Directions = Only a number is required: the count of lines in the material below that contain "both".

Data shown =
== Segment start ==

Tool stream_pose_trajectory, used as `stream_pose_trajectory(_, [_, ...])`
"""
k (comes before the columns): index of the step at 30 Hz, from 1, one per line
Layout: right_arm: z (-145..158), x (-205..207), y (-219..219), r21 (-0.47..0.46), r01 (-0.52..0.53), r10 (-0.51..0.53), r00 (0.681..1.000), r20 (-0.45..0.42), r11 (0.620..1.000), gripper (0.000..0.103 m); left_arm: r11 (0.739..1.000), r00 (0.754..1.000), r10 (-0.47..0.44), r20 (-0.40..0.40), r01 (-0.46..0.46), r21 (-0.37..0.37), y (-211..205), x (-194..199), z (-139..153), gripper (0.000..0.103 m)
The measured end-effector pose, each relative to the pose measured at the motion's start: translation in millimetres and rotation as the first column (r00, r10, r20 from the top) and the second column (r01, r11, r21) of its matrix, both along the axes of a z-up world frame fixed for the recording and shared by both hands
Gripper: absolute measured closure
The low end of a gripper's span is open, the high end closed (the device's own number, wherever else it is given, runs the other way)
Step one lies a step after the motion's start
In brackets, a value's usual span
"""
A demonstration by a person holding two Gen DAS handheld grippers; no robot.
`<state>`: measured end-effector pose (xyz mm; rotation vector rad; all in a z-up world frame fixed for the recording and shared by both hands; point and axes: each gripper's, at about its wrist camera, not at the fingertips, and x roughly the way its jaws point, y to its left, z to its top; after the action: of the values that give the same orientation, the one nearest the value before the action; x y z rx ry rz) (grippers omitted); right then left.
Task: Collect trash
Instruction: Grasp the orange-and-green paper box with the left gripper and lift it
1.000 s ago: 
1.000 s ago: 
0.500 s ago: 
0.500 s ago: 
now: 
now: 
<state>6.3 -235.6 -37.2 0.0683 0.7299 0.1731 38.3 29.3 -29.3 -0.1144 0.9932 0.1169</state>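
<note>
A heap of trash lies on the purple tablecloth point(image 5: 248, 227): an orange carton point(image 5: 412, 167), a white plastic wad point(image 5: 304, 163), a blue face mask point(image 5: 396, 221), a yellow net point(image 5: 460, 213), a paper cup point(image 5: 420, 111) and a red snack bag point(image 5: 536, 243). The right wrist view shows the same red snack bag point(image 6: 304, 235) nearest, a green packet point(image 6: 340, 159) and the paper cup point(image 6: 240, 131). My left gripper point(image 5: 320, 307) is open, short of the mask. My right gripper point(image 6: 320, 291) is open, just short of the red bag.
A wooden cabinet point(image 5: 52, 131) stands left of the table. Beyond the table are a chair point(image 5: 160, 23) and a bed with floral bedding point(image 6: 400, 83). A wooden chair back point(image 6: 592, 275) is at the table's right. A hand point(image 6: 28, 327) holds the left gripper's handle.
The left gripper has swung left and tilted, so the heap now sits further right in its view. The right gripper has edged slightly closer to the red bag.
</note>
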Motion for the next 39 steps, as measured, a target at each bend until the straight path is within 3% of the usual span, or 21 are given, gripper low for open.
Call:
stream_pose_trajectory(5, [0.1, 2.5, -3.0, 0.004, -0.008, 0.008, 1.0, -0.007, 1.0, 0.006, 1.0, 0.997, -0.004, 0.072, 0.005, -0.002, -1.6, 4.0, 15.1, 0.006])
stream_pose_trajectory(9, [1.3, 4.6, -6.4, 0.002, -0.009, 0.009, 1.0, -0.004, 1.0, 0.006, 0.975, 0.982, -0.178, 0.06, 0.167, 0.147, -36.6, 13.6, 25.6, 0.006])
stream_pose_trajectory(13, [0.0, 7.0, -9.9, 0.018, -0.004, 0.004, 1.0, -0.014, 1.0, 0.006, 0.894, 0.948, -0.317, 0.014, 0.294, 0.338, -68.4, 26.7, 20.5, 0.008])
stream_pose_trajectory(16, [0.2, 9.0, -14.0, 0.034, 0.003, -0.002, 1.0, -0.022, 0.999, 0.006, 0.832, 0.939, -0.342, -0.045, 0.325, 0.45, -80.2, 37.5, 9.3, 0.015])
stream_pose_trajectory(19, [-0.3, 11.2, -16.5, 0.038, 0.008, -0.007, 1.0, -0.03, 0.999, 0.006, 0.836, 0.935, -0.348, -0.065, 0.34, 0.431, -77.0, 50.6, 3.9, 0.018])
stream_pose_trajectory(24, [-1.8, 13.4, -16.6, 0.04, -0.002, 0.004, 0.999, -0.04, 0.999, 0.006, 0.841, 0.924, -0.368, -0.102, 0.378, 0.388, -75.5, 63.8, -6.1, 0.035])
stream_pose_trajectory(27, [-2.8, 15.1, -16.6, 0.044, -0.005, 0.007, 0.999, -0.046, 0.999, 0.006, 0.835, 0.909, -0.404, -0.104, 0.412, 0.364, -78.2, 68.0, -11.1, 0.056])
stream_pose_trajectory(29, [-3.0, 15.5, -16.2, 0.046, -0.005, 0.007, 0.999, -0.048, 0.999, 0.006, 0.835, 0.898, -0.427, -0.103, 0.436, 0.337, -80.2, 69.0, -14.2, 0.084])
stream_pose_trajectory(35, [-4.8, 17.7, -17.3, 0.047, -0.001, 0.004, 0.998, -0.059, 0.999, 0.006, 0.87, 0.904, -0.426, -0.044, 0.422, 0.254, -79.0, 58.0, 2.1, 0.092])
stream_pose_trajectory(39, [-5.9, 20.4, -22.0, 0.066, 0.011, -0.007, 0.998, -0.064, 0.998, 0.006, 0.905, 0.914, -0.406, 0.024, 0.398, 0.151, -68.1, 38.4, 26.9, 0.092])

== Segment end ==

Solved exercise = 2